┏━━
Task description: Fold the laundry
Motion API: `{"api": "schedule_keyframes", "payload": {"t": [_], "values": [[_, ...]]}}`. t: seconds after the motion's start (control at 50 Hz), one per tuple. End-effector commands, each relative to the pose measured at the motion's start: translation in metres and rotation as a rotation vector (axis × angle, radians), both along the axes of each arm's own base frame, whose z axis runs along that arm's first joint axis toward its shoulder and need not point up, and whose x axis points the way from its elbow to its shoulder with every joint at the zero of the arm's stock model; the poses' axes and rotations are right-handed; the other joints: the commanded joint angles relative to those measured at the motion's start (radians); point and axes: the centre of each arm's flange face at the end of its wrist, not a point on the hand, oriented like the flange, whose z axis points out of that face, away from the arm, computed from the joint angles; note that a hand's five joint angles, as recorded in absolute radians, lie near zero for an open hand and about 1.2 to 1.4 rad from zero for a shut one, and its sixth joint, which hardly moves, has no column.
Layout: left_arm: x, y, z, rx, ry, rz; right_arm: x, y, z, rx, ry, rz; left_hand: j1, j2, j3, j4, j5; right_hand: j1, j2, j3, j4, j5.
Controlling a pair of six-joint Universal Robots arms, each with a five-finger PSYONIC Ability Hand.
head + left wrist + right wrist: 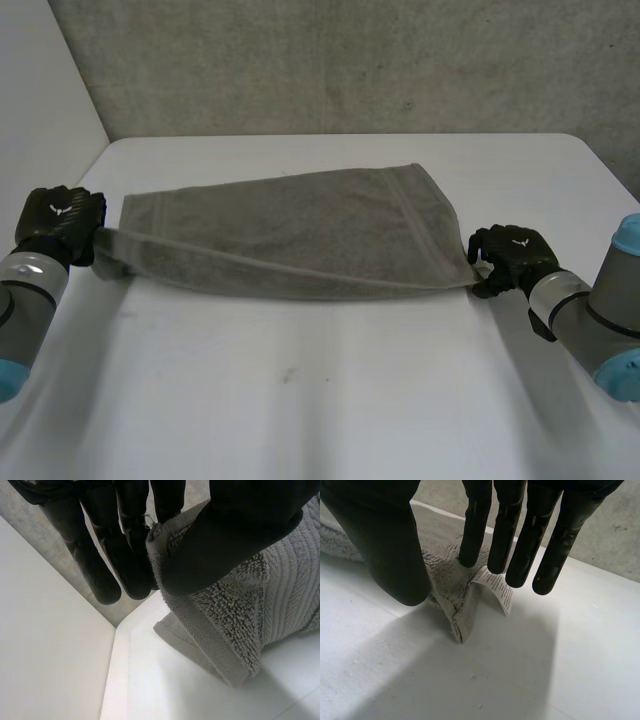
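A grey towel (300, 235) lies across the middle of the white table (330, 400), folded in half, with its near edge lifted and stretched taut between my two hands. My left hand (62, 222) holds the towel's left end. In the left wrist view the thumb (235, 530) pinches a towel (240, 615) corner against the fingers. My right hand (515, 258) holds the right end. In the right wrist view the towel (447, 577) corner sits between thumb (385, 540) and fingers, and a white care label (497, 587) hangs from it.
A grey wall (350, 60) stands behind the table's far edge. Bare white tabletop extends in front of the towel toward the near edge. My two forearms rest near the left and right sides of the table.
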Motion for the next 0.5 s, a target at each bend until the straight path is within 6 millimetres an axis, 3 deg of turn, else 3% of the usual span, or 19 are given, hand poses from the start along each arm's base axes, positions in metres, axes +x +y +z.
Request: {"api": "schedule_keyframes", "payload": {"t": [0.02, 0.04, 0.16, 0.22, 0.26, 0.3, 0.38, 0.4, 0.42, 0.44, 0.5], "values": [[0.001, 0.0, 0.0, 0.001, -0.001, 0.003, 0.002, -0.007, -0.005, -0.001, -0.005, 0.0, 0.204, 0.178, 0.179, 0.178, 0.179, 0.552, 0.456, 0.467, 0.472, 0.473], [0.001, 0.0, 0.0, 0.001, -0.001, 0.003, 0.002, -0.009, -0.005, -0.005, -0.005, 0.0, 0.204, 0.178, 0.179, 0.178, 0.179, 0.748, 0.653, 0.663, 0.668, 0.669], [-0.003, 0.003, -0.002, 0.013, -0.003, -0.009, 0.001, -0.014, 0.0, -0.019, 0.01, -0.006, 0.204, 0.178, 0.179, 0.178, 0.179, 0.75, 0.655, 0.665, 0.67, 0.671], [-0.003, 0.01, -0.007, 0.062, -0.012, -0.012, -0.001, -0.01, 0.016, -0.02, 0.026, -0.011, 0.204, 0.178, 0.179, 0.178, 0.179, 0.75, 0.655, 0.665, 0.67, 0.671], [-0.004, 0.016, -0.007, 0.089, -0.015, -0.017, -0.004, 0.002, 0.043, -0.043, 0.104, 0.024, 0.204, 0.178, 0.179, 0.178, 0.179, 0.75, 0.655, 0.665, 0.67, 0.671], [-0.005, 0.031, 0.006, 0.131, -0.014, -0.04, -0.007, 0.01, 0.055, -0.063, 0.189, 0.049, 0.204, 0.178, 0.179, 0.178, 0.179, 0.75, 0.655, 0.665, 0.67, 0.671], [-0.007, 0.052, 0.011, 0.223, -0.02, -0.082, -0.021, 0.027, 0.068, -0.065, 0.399, 0.102, 0.204, 0.178, 0.179, 0.178, 0.179, 0.75, 0.655, 0.665, 0.67, 0.671], [-0.008, 0.064, 0.013, 0.273, -0.044, -0.109, -0.03, 0.038, 0.072, -0.042, 0.507, 0.129, 0.204, 0.178, 0.179, 0.178, 0.179, 0.75, 0.655, 0.665, 0.67, 0.671], [-0.008, 0.064, 0.014, 0.274, -0.045, -0.109, -0.038, 0.051, 0.077, -0.008, 0.609, 0.171, 0.204, 0.178, 0.179, 0.178, 0.179, 0.75, 0.655, 0.665, 0.67, 0.671], [-0.007, 0.076, 0.018, 0.313, -0.08, -0.131, -0.038, 0.051, 0.077, -0.008, 0.61, 0.172, 0.204, 0.178, 0.179, 0.178, 0.179, 0.75, 0.655, 0.665, 0.67, 0.671], [0.001, 0.107, 0.023, 0.422, -0.18, -0.16, -0.053, 0.084, 0.085, 0.111, 0.776, 0.276, 0.204, 0.178, 0.179, 0.178, 0.179, 0.75, 0.655, 0.665, 0.67, 0.671]]}}
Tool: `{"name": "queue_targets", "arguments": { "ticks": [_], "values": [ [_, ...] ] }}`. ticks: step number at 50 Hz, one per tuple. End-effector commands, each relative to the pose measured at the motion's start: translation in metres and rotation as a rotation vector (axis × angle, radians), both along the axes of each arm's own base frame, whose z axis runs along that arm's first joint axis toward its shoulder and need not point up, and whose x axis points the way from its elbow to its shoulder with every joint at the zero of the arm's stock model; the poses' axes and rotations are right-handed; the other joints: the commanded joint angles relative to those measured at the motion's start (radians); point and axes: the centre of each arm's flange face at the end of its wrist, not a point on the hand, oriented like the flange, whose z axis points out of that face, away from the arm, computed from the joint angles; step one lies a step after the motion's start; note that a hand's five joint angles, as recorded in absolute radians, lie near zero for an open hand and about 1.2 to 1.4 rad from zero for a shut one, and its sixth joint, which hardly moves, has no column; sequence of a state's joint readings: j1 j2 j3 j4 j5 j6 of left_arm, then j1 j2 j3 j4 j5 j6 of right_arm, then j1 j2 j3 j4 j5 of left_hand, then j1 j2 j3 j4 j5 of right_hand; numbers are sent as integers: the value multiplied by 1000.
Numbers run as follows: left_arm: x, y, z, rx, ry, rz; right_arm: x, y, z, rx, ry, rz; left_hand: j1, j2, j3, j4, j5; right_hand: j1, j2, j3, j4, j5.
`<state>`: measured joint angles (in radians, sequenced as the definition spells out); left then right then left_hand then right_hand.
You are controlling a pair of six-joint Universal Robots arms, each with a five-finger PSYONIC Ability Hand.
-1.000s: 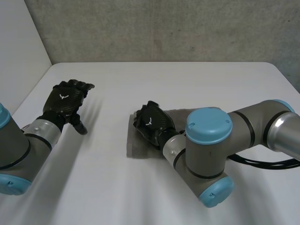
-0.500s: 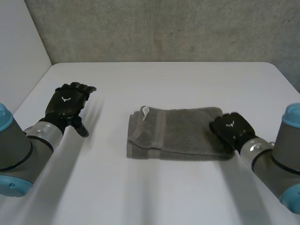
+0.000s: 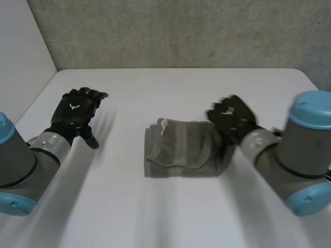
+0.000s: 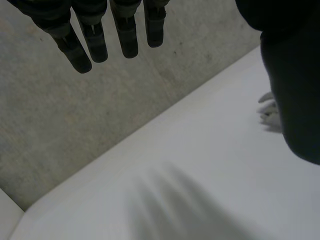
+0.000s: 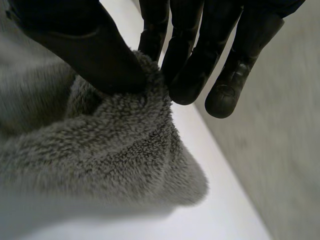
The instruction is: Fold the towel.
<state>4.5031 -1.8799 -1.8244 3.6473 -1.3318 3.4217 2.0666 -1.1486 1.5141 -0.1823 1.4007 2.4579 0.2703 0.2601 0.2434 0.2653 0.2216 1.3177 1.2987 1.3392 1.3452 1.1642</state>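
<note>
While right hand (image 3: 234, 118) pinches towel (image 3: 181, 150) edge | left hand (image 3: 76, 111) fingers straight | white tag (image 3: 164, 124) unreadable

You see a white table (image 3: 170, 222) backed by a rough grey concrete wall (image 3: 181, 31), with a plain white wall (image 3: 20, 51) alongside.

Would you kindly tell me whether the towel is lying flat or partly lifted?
Partly lifted: the right hand pinches one end of the towel between thumb and fingers, above the table; the rest lies folded.
</note>
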Motion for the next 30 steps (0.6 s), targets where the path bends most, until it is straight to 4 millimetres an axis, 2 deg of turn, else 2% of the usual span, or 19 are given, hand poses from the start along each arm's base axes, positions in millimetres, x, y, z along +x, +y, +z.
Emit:
{"name": "queue_targets", "arguments": {
  "ticks": [1, 3, 4, 6, 10, 11, 12, 14, 15, 17, 18, 19, 20, 22, 23, 25, 26, 28, 30],
  "values": [
    [-3, 0, 22, -63, 22, -6, 86, 54, -7, -34, -3, 279, -92, -82, -65, -87, -218, 79, 98, 57, 51, 58],
    [-4, -1, 27, -79, 29, -4, 106, 74, -25, -6, 26, 365, -89, -79, -62, -84, -215, 79, 98, 57, 51, 58],
    [-4, -1, 27, -79, 29, -4, 106, 74, -25, -6, 26, 366, -89, -79, -62, -84, -215, 79, 98, 57, 51, 58],
    [-5, 0, 32, -89, 42, -1, 112, 87, -50, 45, 86, 415, -86, -76, -59, -81, -212, 79, 98, 57, 51, 58],
    [-10, 2, 36, -89, 77, -1, 110, 88, -60, 70, 127, 405, -86, -76, -59, -81, -212, 79, 98, 57, 51, 58],
    [-14, 3, 39, -87, 99, -5, 107, 84, -59, 74, 126, 381, -86, -76, -59, -81, -212, -40, -21, -61, -67, -61],
    [-14, 3, 39, -87, 99, -5, 107, 84, -59, 74, 126, 381, -86, -76, -59, -81, -212, -41, -22, -62, -68, -62],
    [-21, 6, 45, -86, 146, -14, 100, 79, -49, 80, 94, 330, -83, -73, -56, -78, -209, -1096, -1077, -1117, -1123, -1117],
    [-21, 6, 45, -86, 147, -14, 100, 79, -49, 80, 94, 329, -83, -73, -56, -78, -209, -1101, -1082, -1122, -1128, -1122],
    [-29, 8, 52, -88, 200, -23, 88, 76, -16, 90, -18, 284, -77, -67, -50, -72, -203, -1143, -1124, -1165, -1171, -1164],
    [-29, 8, 52, -88, 201, -23, 88, 76, -16, 90, -19, 284, -77, -67, -50, -72, -203, -1143, -1124, -1165, -1171, -1164],
    [-29, 8, 52, -88, 201, -23, 79, 71, 0, 97, -85, 252, -77, -67, -50, -72, -203, -1143, -1124, -1165, -1171, -1164],
    [-35, 10, 55, -81, 231, -27, 79, 71, 0, 97, -86, 252, -74, -64, -48, -69, -200, -1143, -1124, -1165, -1171, -1164],
    [-41, 12, 59, -76, 266, -29, 58, 59, 25, 120, -210, 185, -74, -64, -47, -69, -200, -1143, -1124, -1165, -1171, -1164],
    [-47, 14, 62, -74, 294, -30, 58, 59, 25, 120, -211, 184, -71, -61, -45, -67, -197, -1143, -1124, -1165, -1171, -1164],
    [-53, 16, 63, -65, 319, -31, 40, 49, 39, 154, -312, 125, -69, -58, -42, -64, -194, -1143, -1124, -1165, -1171, -1164],
    [-60, 18, 60, -47, 338, -36, 40, 49, 39, 154, -312, 124, -66, -55, -39, -61, -191, -1143, -1124, -1165, -1171, -1164],
    [-69, 23, 56, -19, 348, -46, 21, 31, 42, 190, -367, 43, -63, -52, -36, -58, -188, -1143, -1124, -1165, -1171, -1164],
    [-77, 28, 49, 15, 347, -55, 21, 31, 42, 190, -367, 43, -57, -47, -30, -52, -183, -1143, -1124, -1165, -1171, -1164]
  ]
}}
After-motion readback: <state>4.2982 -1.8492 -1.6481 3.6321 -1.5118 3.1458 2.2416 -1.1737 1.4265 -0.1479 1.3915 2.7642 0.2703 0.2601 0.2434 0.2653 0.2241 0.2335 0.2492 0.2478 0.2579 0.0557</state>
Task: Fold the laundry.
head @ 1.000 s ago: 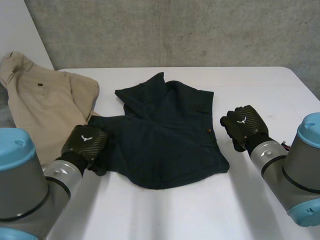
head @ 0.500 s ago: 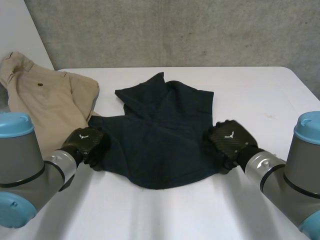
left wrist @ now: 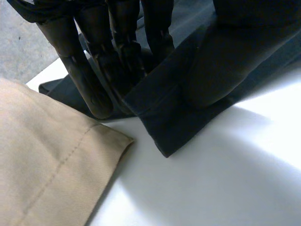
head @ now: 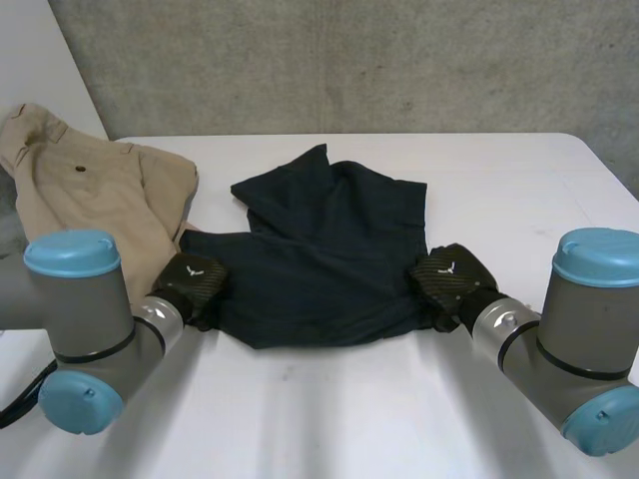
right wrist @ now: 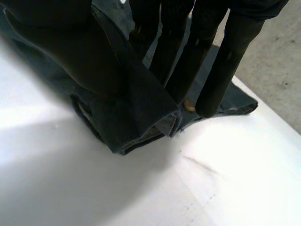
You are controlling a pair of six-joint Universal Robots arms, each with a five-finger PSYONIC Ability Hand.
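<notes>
Head view: dark shorts (head: 329,249) lie mid-table (head: 519,180), long axis running across from one arm to the other, waist end toward the right arm. Left hand (head: 192,282) sits on the near left corner, right hand (head: 447,279) on the near right corner; each is nearest its own corner, neither reaches across. The rest of the garment lies away from both hands, toward the far side. Tan trousers (head: 90,200) lie beside the shorts on the left, touching or nearly so

Left wrist view: fingers (left wrist: 87,75) nearly straight and close together, thumb opposite, a hemmed edge of the shorts pinched between them and raised off the table. Trouser hem lies just beside the fingertips, apart from the grip

Right wrist view: fingers (right wrist: 225,61) straight, narrow gap to the thumb, folded corner of the shorts clamped in that gap; a small button (right wrist: 188,104) shows at the fingertips

Judgement: fold goes away from the robot, near edge over far edge; watch the left corner against the trousers
</notes>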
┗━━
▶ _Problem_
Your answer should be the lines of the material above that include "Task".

▶ _Expected answer_
Task description: Fold the laundry
Task: Fold the laundry.

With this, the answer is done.